И вдруг среди этой тишины он услышал знакомый щелчок — взвели курок пистолета. Не раздумывая, оберштурмбаннфюрер ударом ноги вышиб дверь и бросился к Маренн.
Так и есть. Она сидела на постели, затянутая в мундир, с распущенными по плечам волосами. Лицо бледное, ни кровинки.
И ни единой слезинки на нем…
В руках Маренн держала свой офицерский пистолет, который приставила к виску, — намерения ее не оставляли сомнений. Еще мгновение…
Ирма испуганно вскрикнула. Скорцени, подбежав, схватил Маренн за руку и успел отвести ствол пистолета в сторону. Прозвучал выстрел — пуля угодила в оконную раму.

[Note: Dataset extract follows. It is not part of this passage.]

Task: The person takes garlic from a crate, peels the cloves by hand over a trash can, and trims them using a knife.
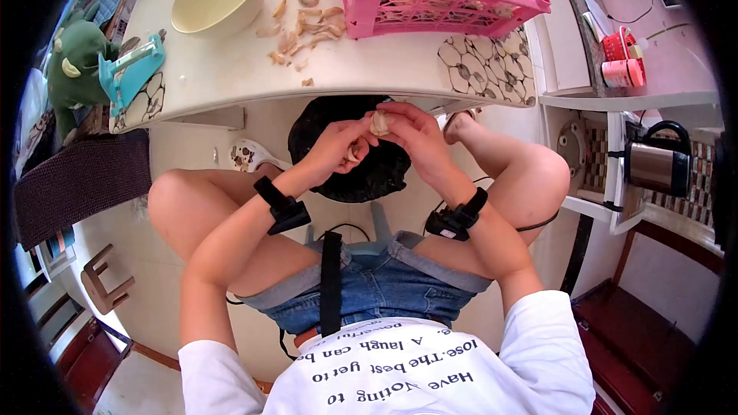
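Note:
Over a bin lined with a black bag (311, 123), my two hands meet in front of the table edge. Between their fingertips is a whitish garlic clove (379, 124), pinched by my right hand (419, 138). The fingers of my left hand (336, 146) touch the same clove from the other side. A second pale piece, apparently garlic (351, 154), shows in the curled fingers of my left hand. Fine detail of the skin on the clove is too small to make out.
On the table (207, 77) stand a cream bowl (219, 0) and a pink basket (446, 11) of garlic bulbs. Garlic skins (311, 27) lie scattered between them. A teal stand (134, 69) and a green plush toy (73, 69) sit at the left edge.

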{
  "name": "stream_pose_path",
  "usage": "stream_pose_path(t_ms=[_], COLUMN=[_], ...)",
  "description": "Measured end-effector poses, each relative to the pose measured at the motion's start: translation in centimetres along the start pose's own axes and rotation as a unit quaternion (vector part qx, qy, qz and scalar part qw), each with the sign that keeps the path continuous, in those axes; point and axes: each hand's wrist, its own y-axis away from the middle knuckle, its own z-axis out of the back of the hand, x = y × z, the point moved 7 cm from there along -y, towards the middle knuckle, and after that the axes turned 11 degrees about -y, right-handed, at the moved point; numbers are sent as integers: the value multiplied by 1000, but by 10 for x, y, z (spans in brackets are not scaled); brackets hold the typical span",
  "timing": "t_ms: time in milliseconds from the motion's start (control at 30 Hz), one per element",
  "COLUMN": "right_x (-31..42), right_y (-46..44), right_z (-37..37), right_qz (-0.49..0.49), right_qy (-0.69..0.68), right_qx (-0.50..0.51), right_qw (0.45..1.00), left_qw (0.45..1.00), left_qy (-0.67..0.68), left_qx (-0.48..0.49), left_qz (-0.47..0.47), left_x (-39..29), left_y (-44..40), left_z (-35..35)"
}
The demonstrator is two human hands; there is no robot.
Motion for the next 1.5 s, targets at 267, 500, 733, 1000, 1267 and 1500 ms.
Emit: stream_pose_path(t_ms=[267,500,733,1000,1267,1500], right_x=[-8,-19,-20,-20,-14,-11], right_y=[-1,3,-1,-4,-5,-3], right_z=[-3,0,3,8,3,6], right_qz=[52,15,49,-20,-39,5], right_qy=[184,132,111,2,-29,93], right_qx=[32,5,-33,-47,-27,-33], right_qw=[981,991,992,999,998,995], left_qw=[982,983,971,983,998,999], left_qy=[-166,-151,-186,-132,40,-34], left_qx=[-59,-69,-95,-81,-7,-40], left_qz=[-65,-75,-116,-93,-41,9], left_x=[5,7,15,-9,4,4], left_y=[-3,1,-10,4,-3,-2], left_z=[2,-4,1,-5,7,2])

— Не смей! Ты слышишь, очнись, не смей! — оберштурмбаннфюрер схватил Маренн за плечи и сильно встряхнул. — Вспомни, у тебя же дочь. На кого ты ее оставишь? Маренн, дорогая, — немного успокоившись, он сел рядом и обнял ее, прижимая ее голову к своему плечу. Как ватная, Маренн поддавалась на каждое его движение. Когда он отпустил ее, ее тело безвольно рухнуло на постель, а голова упала на подушки. Ирма опять вскрикнула и спрятала лицо в ладонях.